Catholic Meditations

Meditación: Mateo 5, 20-26

Lectura correspondiente

Herramientas

El Señor nos invita a ser personas íntegras: “Deja tu ofrenda allí, delante del altar, y vete primero a reconciliarte con tu hermano.”

La fe que profesamos cuando celebramos la santa Misa debería determinar nuestra conducta y nuestras reacciones en la vida cotidiana. El Señor también nos pide reconciliarnos con nuestros enemigos y un primer paso es rogar por quienes nos maltratan, nos perjudican o nos ofenden. Esto obviamente no es fácil, pero si tenemos presente el hecho de que Jesucristo murió también por aquellos que nos causan dolor, sí podemos hacerlo.

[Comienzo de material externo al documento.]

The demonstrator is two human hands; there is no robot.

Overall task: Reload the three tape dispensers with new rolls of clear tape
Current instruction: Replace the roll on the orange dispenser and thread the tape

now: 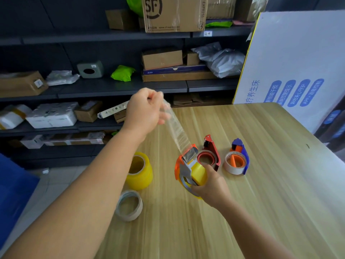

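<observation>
Fingers of the left hand (144, 109) are curled together and pinch the free end of a clear tape strip (175, 128), which is held up in the air above the far left part of the wooden table (261, 184). That strip runs down and to the right into the orange dispenser (183, 165), passing under its metal plate at the top. A yellow-tinted roll (199, 173) sits loaded in this dispenser, and the right hand (211, 186) grips the dispenser and roll from the near side, its fingers wrapped round them. Whether the dispenser touches the table I cannot tell. Just to the right, on the table, stands the red dispenser (211, 152) with a nearly used-up roll on its red hub, and further right the blue dispenser (240, 156) holds a thin whitish core around an orange hub. To the left of the orange dispenser a full yellow tape roll (139, 171) stands on its flat side near the table's left edge, and nearer still lies an empty pale core (129, 205). Beyond the table, dark shelving (112, 86) carries cardboard boxes and wrapped parcels, and a white printed board (298, 58) leans at the far right.
</observation>
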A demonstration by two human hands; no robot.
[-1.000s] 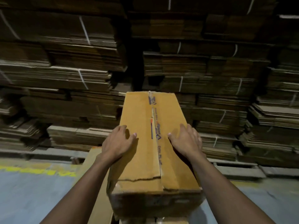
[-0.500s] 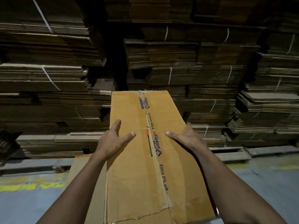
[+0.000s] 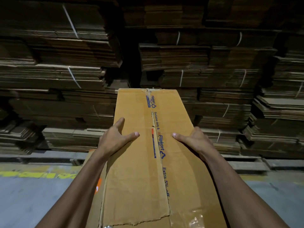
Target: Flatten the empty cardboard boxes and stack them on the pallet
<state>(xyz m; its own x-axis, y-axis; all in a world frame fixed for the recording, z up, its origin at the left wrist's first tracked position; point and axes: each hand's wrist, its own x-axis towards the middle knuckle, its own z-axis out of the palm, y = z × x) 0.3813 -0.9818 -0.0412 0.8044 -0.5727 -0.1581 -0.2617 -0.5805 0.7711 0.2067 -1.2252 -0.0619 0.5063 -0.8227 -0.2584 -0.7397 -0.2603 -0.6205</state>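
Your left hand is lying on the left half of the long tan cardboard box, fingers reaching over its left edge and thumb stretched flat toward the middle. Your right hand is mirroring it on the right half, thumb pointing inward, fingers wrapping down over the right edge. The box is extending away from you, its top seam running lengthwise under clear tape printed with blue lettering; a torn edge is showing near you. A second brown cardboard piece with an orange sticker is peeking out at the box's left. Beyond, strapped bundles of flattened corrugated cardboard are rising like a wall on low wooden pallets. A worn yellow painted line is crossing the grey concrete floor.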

El Papa Emérito Benedicto XVI dijo: “Si queremos presentarnos ante él, también debemos ponernos en camino para ir al encuentro unos de otros. Por eso, es necesario aprender la gran lección del perdón: no dejar que se insinúe en el corazón la polilla del resentimiento, sino abrir el corazón a la magnanimidad de la escucha del otro, abrir el corazón a la comprensión, a la posible aceptación de sus disculpas y al generoso ofrecimiento de las propias.”

La Ley de Moisés exigía el mínimo necesario para garantizar la convivencia; pero el cristiano, instruido por Jesucristo y lleno del Espíritu Santo, ha de procurar superar este mínimo para llegar al máximo posible del amor. Los maestros de la Ley y los fariseos eran cumplidores estrictos de los mandamientos; pero, si analizamos nuestra propia vida, ¿podríamos decir eso de nosotros mismo? Vayamos con cuidado, por tanto, para no menospreciar la vivencia religiosa de ellos.

Lo que hoy nos enseña el Señor es no creernos seguros por el hecho de cumplir unas exigencias exteriores que luego nos llevarían a reclamar méritos ante Dios, como hacían los maestros de la Ley y los fariseos. Más bien debemos poner el énfasis en el amor a Dios y a los hermanos, y en reconocer humildemente nuestras faltas en una conversión sincera.

Hay quien dice: “Yo soy bueno porque no robo, no mato ni hago mal a nadie”. ¿Lo has dicho tú? Jesús nos dice que esto no es suficiente, porque hay otras formas de robar y matar: destruyendo las ilusiones de otro, menospreciando al prójimo, ignorándolo, dejándolo marginado o guardándole rencor. Todo esto también equivale a matar, no con una muerte física, pero sí con una muerte moral y espiritual.

“Padre celestial, perdóname por las veces que me he creído bueno y por mis pecados de egoísmo y arrogancia. Renuévame, Señor, porque no tengo ningún mérito propio que reclamar.”